Examples of how you can help:

  • Support and promote use of sustainable palm oil products
    Palm oil is ubiquitous and especially important in food and cosmetics, but high demand for palm oil drives rainforest deforestation, which consequently threatens endangered species such as the Sumatran orangutan and the Bornean pygmy elephant [17]. However, in comparison to alternative crops such as rapeseed and soybean, palm oil crops yield between 4 and 10 times more oil per unit area of land [18, 19]. So, rather than boycotting palm oil, seek out products that have been made with sustainably sourced palm oil and certified by the Roundtable on Sustainable Palm Oil (RSPO) [18].
  • Create fertile habitats at home
    The 45 percent decline in global insect and invertebrate populations over the last four decades [20] is a very worrying figure when considering food chain sustainability and pollination. Therefore, it is important to provide fertile habitats for insects by creating compost piles [21, 22], growing plants that are native to the local ecosystem [23] and pledging to stop using pesticides [24].
  • Prevent water pollution
    Aquatic life suffers greatly from human pollution: sea turtles mistakenly ingest plastic bags because these look like jellyfish [25], fish consume microplastics that accumulate in the oceans [26] and corals are damaged by chemicals such as oxybenzone in sunscreen [27]. To help, you could educate yourself on plastic pollution by taking this quiz [28] and use this toolkit [29] to learn about the ways you can make a difference; for example, you could buy innovative products created from recovered ocean or environmental plastics. In addition, you could sign this petition to remove oxybenzone from sunscreens [30] and use only oxybenzone-free sunscreens to help protect our coral reefs.

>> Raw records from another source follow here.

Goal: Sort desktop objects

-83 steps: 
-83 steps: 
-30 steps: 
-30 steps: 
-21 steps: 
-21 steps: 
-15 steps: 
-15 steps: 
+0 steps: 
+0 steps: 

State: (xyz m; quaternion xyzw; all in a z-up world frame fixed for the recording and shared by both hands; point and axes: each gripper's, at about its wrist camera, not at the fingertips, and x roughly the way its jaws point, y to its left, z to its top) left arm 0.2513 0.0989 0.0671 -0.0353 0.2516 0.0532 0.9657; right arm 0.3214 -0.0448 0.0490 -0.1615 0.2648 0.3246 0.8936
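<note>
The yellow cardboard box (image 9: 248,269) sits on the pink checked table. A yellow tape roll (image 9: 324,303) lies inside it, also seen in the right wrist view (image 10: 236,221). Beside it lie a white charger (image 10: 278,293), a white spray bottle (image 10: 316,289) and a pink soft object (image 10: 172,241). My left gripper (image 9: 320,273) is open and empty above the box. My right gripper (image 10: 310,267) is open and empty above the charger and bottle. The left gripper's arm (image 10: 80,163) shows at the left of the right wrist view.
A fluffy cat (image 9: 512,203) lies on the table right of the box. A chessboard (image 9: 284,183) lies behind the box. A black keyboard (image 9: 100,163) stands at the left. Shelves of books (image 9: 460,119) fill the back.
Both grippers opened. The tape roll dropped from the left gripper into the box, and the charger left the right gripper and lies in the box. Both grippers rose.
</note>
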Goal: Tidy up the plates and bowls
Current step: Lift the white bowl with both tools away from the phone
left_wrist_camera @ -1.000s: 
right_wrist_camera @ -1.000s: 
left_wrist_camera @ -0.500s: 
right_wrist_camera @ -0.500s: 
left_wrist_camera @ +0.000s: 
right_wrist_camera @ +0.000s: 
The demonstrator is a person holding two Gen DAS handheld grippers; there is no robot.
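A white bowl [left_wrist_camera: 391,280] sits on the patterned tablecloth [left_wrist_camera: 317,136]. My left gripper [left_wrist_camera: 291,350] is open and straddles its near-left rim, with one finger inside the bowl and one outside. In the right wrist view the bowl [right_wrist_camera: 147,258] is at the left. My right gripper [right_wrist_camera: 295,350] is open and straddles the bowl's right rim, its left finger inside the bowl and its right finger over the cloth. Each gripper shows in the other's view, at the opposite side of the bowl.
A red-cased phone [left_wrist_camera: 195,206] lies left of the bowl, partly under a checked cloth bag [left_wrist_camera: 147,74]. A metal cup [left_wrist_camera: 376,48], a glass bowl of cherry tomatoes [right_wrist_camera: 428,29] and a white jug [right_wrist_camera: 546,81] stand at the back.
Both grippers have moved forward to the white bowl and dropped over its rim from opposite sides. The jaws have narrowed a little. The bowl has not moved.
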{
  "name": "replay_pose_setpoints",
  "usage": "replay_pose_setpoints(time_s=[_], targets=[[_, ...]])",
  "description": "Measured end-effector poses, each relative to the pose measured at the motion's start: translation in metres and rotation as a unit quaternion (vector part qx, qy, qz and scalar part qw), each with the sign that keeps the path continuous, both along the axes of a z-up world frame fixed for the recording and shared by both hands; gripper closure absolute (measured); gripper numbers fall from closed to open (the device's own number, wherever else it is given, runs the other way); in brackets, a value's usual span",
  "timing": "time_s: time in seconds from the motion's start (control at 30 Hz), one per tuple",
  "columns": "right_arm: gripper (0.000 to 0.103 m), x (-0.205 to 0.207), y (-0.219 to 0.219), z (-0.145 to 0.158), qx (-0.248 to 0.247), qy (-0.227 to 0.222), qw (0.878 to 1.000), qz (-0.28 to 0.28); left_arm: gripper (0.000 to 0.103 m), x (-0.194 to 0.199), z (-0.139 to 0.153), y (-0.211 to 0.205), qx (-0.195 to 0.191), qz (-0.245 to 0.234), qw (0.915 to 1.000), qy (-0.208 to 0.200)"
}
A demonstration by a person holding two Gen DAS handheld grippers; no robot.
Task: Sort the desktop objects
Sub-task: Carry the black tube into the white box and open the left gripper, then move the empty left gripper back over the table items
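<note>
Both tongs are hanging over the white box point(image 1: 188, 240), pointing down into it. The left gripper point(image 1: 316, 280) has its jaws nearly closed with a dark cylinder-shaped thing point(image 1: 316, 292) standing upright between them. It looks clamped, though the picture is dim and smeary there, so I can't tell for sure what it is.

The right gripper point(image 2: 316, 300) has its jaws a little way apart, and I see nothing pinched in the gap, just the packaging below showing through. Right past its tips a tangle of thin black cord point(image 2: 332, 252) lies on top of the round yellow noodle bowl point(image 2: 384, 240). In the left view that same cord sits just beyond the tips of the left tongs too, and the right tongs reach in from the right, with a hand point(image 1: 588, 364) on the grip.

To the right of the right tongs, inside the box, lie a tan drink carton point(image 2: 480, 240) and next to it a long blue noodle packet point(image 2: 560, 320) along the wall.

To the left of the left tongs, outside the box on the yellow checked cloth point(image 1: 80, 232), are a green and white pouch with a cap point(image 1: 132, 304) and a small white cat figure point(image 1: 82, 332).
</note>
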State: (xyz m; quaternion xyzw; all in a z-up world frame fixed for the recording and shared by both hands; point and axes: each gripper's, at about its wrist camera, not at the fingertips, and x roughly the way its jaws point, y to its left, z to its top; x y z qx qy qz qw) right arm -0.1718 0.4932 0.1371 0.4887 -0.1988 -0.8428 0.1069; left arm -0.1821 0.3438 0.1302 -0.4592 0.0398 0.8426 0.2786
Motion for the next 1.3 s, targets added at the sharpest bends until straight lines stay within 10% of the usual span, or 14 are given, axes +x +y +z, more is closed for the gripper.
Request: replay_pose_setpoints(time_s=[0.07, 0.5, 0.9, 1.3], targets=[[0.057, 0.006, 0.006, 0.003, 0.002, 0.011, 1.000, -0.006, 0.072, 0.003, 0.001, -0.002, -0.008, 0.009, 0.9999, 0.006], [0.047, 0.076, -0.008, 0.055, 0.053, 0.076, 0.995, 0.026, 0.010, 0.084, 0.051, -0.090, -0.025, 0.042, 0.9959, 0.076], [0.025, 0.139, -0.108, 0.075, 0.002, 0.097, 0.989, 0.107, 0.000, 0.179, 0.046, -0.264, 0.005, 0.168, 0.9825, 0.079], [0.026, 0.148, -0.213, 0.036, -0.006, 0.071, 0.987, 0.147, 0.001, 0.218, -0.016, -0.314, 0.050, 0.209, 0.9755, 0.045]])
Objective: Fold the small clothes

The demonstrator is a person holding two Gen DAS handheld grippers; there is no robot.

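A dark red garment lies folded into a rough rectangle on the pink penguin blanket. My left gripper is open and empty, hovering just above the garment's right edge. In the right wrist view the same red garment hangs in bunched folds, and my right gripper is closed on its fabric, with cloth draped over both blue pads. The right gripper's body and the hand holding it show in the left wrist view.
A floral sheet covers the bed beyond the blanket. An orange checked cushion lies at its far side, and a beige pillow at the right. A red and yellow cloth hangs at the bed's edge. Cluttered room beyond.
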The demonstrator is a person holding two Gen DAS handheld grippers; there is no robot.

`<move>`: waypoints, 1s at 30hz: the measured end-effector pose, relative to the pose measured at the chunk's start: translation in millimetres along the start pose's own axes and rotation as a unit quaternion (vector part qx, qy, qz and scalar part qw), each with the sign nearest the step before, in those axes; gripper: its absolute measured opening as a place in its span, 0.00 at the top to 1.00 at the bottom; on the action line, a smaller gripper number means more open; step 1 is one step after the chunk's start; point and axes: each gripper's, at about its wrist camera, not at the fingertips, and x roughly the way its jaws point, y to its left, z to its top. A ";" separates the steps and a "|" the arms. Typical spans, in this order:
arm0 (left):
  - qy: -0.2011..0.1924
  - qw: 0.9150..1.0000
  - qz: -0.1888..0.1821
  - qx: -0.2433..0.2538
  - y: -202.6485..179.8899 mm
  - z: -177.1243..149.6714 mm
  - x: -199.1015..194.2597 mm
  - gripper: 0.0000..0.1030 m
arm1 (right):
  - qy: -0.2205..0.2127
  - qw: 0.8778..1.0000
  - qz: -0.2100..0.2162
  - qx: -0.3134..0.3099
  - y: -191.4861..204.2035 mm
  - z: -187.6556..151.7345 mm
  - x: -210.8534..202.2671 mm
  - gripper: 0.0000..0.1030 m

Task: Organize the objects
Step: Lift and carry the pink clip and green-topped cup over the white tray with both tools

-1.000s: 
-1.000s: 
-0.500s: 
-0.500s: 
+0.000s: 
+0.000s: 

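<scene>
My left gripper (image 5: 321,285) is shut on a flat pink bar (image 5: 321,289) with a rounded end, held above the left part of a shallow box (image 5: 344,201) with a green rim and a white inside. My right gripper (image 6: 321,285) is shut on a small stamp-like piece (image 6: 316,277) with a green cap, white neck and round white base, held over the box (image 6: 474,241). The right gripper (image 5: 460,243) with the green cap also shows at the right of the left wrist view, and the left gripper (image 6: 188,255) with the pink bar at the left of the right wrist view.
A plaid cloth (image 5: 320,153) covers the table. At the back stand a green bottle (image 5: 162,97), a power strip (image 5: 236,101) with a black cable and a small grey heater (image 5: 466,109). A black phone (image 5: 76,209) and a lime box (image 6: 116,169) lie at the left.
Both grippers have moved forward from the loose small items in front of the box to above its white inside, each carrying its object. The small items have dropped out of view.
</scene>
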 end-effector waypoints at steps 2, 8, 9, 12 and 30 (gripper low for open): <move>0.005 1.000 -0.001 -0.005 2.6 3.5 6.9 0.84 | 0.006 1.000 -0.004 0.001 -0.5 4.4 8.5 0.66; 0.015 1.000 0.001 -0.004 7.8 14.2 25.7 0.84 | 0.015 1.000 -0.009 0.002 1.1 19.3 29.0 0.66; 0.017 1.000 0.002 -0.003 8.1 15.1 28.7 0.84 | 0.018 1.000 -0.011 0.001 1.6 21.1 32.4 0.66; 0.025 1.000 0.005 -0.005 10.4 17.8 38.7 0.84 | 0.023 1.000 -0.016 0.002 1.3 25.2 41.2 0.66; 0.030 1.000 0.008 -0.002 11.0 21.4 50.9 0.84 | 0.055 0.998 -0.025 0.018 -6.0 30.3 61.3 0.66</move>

As well as supporting the themed campaigns, there is a great list of tips for going greener here [31]. Three of my favourites are:

  • Join a local park, river or beach clean-up – if there isn’t one already planned, why not try to organise it yourself? There are even toolkits on the Earth Day website!
  • Stop using disposable plastics, especially single-use bottles, bags and straws – there are lots of brilliant reusable alternatives available
  • Buy local food to reduce the distance from farm to fork – this will also help you to eat seasonal foods, reducing the pressure on food producers to maintain year-round output

Earth Day 2019: A Porterhouse Perspective

There is a shared spirit of entrepreneurship and ambition here at Porterhouse, so in support of the Environmental Audit and Improvements project that I have chosen to undertake as part of my internship, we are focusing as a company on Earth Day tip number 36: Form a ‘green team’ at your office to find cost-effective ways to conserve resources and promote sustainability.

At the moment, the majority of articles written about the environment appear to be all doom and gloom, but with so many people getting involved with efforts to protect the environment and, in doing so, celebrating Earth Day, it’s reassuring to think that maybe the future is bright after all.